DIRECTIONS ▸ Each entry below is to be copied verbatim.
BEGIN DATA SHOWN
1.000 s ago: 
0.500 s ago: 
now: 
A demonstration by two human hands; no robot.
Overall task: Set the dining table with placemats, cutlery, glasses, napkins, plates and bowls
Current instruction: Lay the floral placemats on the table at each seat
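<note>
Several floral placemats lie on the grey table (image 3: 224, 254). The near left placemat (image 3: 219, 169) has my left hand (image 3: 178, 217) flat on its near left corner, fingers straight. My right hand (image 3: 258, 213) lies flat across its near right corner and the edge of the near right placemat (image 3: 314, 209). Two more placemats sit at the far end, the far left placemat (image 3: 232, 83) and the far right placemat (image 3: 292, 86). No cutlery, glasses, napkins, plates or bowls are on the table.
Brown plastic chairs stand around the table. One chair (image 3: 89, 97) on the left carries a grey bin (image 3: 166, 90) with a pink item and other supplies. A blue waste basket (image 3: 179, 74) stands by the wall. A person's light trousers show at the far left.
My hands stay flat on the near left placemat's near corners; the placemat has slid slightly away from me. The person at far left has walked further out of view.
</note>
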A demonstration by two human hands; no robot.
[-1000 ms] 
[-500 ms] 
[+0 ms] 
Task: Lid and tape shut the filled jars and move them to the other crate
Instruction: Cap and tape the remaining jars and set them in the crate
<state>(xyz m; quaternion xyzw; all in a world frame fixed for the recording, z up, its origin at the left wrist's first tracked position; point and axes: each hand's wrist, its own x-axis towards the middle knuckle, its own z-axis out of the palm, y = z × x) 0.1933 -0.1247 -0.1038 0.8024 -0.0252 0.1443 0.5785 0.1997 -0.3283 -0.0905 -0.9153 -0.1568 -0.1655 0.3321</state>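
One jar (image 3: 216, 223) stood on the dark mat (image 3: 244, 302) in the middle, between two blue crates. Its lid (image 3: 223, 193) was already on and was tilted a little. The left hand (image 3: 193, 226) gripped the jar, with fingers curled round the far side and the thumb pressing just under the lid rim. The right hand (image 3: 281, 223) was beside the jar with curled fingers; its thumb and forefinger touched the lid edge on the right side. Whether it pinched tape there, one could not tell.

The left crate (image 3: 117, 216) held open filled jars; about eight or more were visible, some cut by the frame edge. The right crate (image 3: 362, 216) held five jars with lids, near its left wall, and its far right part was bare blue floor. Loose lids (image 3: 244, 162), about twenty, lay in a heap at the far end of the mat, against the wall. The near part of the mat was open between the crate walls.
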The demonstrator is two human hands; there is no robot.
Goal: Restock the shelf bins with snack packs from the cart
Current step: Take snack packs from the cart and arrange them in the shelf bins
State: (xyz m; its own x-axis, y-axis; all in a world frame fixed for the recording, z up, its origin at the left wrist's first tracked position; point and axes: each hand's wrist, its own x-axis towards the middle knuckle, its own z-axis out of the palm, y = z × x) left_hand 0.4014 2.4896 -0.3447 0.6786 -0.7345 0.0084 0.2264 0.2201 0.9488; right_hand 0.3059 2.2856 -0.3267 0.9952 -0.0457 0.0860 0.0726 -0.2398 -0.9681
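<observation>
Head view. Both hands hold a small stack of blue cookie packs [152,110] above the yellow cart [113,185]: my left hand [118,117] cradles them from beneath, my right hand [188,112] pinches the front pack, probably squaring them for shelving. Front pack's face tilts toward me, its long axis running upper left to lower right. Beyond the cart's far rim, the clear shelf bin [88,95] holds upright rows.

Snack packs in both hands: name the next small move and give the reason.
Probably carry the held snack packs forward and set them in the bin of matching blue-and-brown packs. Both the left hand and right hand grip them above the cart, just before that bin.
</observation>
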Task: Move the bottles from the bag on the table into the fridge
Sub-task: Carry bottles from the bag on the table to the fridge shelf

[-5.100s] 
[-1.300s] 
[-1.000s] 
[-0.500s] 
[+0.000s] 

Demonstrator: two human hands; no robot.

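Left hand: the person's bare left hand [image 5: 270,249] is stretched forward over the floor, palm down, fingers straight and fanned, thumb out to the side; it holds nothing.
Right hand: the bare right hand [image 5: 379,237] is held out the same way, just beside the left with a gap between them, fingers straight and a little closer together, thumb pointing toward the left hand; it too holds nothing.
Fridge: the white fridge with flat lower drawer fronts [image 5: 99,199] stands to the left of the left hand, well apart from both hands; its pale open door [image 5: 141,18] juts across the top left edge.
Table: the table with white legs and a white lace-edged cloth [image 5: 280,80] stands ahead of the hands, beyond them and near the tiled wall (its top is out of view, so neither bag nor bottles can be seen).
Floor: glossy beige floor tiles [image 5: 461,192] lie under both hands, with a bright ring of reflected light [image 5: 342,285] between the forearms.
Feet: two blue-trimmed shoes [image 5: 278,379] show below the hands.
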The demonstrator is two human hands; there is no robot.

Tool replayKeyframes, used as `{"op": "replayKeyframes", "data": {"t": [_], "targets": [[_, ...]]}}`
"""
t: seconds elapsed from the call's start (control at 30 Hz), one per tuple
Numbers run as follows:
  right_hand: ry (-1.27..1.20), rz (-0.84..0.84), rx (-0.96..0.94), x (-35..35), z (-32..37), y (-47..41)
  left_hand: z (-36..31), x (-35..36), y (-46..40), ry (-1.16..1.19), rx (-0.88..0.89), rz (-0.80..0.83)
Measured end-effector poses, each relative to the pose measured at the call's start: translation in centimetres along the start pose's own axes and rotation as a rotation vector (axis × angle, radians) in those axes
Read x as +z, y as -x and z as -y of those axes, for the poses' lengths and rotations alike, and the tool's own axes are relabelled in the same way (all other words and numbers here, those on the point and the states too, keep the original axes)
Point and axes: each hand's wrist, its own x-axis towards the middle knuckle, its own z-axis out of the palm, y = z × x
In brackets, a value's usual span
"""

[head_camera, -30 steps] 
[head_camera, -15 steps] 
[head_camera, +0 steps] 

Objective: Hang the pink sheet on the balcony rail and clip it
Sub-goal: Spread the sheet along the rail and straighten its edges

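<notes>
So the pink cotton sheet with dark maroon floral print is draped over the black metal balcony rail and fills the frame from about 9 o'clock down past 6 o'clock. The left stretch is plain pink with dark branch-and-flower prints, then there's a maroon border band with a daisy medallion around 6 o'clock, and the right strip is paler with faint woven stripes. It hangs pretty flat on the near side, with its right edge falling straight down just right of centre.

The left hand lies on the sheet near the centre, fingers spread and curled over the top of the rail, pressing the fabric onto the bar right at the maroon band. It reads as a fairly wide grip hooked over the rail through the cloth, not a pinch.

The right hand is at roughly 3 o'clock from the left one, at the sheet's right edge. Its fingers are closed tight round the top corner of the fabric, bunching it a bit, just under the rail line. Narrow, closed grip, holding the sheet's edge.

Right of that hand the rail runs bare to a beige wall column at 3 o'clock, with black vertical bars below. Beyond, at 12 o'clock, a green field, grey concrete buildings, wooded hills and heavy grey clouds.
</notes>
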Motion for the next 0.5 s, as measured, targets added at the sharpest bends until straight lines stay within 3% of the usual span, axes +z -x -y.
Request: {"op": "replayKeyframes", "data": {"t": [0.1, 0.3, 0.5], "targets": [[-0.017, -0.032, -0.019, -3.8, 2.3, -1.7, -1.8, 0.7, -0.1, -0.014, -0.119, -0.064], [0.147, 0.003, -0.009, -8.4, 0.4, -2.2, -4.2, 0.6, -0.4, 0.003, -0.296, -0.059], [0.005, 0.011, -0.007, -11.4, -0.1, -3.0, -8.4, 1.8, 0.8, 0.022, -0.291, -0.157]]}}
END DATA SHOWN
FINISHED TASK ▸
1.000 s ago: 
0.500 s ago: 
now: 
A demonstration by two human hands; no robot.
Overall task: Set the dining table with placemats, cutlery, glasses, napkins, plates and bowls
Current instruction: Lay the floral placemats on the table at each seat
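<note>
Several floral placemats lie on the grey table (image 3: 224, 254). The near left placemat (image 3: 219, 169) has my left hand (image 3: 178, 217) flat on its near left corner, fingers straight. My right hand (image 3: 258, 213) lies flat across its near right corner and the edge of the near right placemat (image 3: 314, 209). Two more placemats sit at the far end, the far left placemat (image 3: 232, 83) and the far right placemat (image 3: 292, 86). No cutlery, glasses, napkins, plates or bowls are on the table.
Brown plastic chairs stand around the table. One chair (image 3: 89, 97) on the left carries a grey bin (image 3: 166, 90) with a pink item and other supplies. A blue waste basket (image 3: 179, 74) stands by the wall. A person's light trousers show at the far left.
My hands stay flat on the near left placemat's near corners; the placemat has slid slightly away from me. The person at far left has walked further out of view.
</note>
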A demonstration by two human hands; no robot.
[-1000 ms] 
[-500 ms] 
[+0 ms] 
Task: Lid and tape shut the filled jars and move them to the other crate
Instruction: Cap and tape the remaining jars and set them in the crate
<state>(xyz m; quaternion xyzw; all in a world frame fixed for the recording, z up, its origin at the left wrist's first tracked position; point and axes: each hand's wrist, its own x-axis towards the middle knuckle, its own z-axis out of the palm, y = z × x) 0.1933 -0.1247 -0.1038 0.8024 -0.0252 0.1443 0.5785 0.1997 -0.3283 -0.0905 -0.9153 -0.1568 -0.1655 0.3321</state>
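One jar (image 3: 216, 223) stood on the dark mat (image 3: 244, 302) in the middle, between two blue crates. Its lid (image 3: 223, 193) was already on and was tilted a little. The left hand (image 3: 193, 226) gripped the jar, with fingers curled round the far side and the thumb pressing just under the lid rim. The right hand (image 3: 281, 223) was beside the jar with curled fingers; its thumb and forefinger touched the lid edge on the right side. Whether it pinched tape there, one could not tell.

The left crate (image 3: 117, 216) held open filled jars; about eight or more were visible, some cut by the frame edge. The right crate (image 3: 362, 216) held five jars with lids, near its left wall, and its far right part was bare blue floor. Loose lids (image 3: 244, 162), about twenty, lay in a heap at the far end of the mat, against the wall. The near part of the mat was open between the crate walls.
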The demonstrator is two human hands; there is no robot.
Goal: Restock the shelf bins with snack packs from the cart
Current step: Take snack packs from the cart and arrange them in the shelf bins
State: (xyz m; its own x-axis, y-axis; all in a world frame fixed for the recording, z up, its origin at the left wrist's first tracked position; point and axes: each hand's wrist, its own x-axis towards the middle knuckle, its own z-axis out of the palm, y = z × x) left_hand 0.4014 2.4896 -0.3447 0.6786 -0.7345 0.0084 0.2264 0.2201 0.9488; right_hand 0.3059 2.2856 -0.3267 0.9952 -0.0457 0.0860 0.0726 -0.2398 -0.9681
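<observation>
Head view. Both hands hold a small stack of blue cookie packs [152,110] above the yellow cart [113,185]: my left hand [118,117] cradles them from beneath, my right hand [188,112] pinches the front pack, probably squaring them for shelving. Front pack's face tilts toward me, its long axis running upper left to lower right. Beyond the cart's far rim, the clear shelf bin [88,95] holds upright rows.

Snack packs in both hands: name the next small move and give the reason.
Probably carry the held snack packs forward and set them in the bin of matching blue-and-brown packs. Both the left hand and right hand grip them above the cart, just before that bin.
</observation>
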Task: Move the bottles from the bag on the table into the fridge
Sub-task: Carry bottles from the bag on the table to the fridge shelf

[-5.100s] 
[-1.300s] 
[-1.000s] 
[-0.500s] 
[+0.000s] 

Demonstrator: two human hands; no robot.

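Left hand: the person's bare left hand [image 5: 270,249] is stretched forward over the floor, palm down, fingers straight and fanned, thumb out to the side; it holds nothing.
Right hand: the bare right hand [image 5: 379,237] is held out the same way, just beside the left with a gap between them, fingers straight and a little closer together, thumb pointing toward the left hand; it too holds nothing.
Fridge: the white fridge with flat lower drawer fronts [image 5: 99,199] stands to the left of the left hand, well apart from both hands; its pale open door [image 5: 141,18] juts across the top left edge.
Table: the table with white legs and a white lace-edged cloth [image 5: 280,80] stands ahead of the hands, beyond them and near the tiled wall (its top is out of view, so neither bag nor bottles can be seen).
Floor: glossy beige floor tiles [image 5: 461,192] lie under both hands, with a bright ring of reflected light [image 5: 342,285] between the forearms.
Feet: two blue-trimmed shoes [image 5: 278,379] show below the hands.
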The demonstrator is two human hands; there is no robot.

Tool replayKeyframes, used as `{"op": "replayKeyframes", "data": {"t": [_], "targets": [[_, ...]]}}`
"""
t: seconds elapsed from the call's start (control at 30 Hz), one per tuple
Numbers run as follows:
  right_hand: ry (-1.27..1.20), rz (-0.84..0.84), rx (-0.96..0.94), x (-35..35), z (-32..37), y (-47..41)
  left_hand: z (-36..31), x (-35..36), y (-46..40), ry (-1.16..1.19), rx (-0.88..0.89), rz (-0.80..0.83)
Measured end-effector poses, each relative to the pose measured at the call's start: translation in centimetres along the start pose's own axes and rotation as a rotation vector (axis × angle, radians) in those axes
Read x as +z, y as -x and z as -y of those axes, for the poses' lengths and rotations alike, and the tool's own axes are relabelled in the same way (all other words and numbers here, those on the point and the states too, keep the original axes)
Point and axes: each hand's wrist, its own x-axis towards the middle knuckle, its own z-axis out of the palm, y = z × x
In brackets, a value's usual span
"""

[head_camera, -30 steps] 
[head_camera, -15 steps] 
[head_camera, +0 steps] 

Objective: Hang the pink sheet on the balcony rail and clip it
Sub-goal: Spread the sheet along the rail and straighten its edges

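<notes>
So the pink cotton sheet with dark maroon floral print is draped over the black metal balcony rail and fills the frame from about 9 o'clock down past 6 o'clock. The left stretch is plain pink with dark branch-and-flower prints, then there's a maroon border band with a daisy medallion around 6 o'clock, and the right strip is paler with faint woven stripes. It hangs pretty flat on the near side, with its right edge falling straight down just right of centre.

The left hand lies on the sheet near the centre, fingers spread and curled over the top of the rail, pressing the fabric onto the bar right at the maroon band. It reads as a fairly wide grip hooked over the rail through the cloth, not a pinch.

The right hand is at roughly 3 o'clock from the left one, at the sheet's right edge. Its fingers are closed tight round the top corner of the fabric, bunching it a bit, just under the rail line. Narrow, closed grip, holding the sheet's edge.

Right of that hand the rail runs bare to a beige wall column at 3 o'clock, with black vertical bars below. Beyond, at 12 o'clock, a green field, grey concrete buildings, wooded hills and heavy grey clouds.
</notes>
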Motion for the next 0.5 s, as measured, targets added at the sharpest bends until straight lines stay within 3% of the usual span, axes +z -x -y.
Request: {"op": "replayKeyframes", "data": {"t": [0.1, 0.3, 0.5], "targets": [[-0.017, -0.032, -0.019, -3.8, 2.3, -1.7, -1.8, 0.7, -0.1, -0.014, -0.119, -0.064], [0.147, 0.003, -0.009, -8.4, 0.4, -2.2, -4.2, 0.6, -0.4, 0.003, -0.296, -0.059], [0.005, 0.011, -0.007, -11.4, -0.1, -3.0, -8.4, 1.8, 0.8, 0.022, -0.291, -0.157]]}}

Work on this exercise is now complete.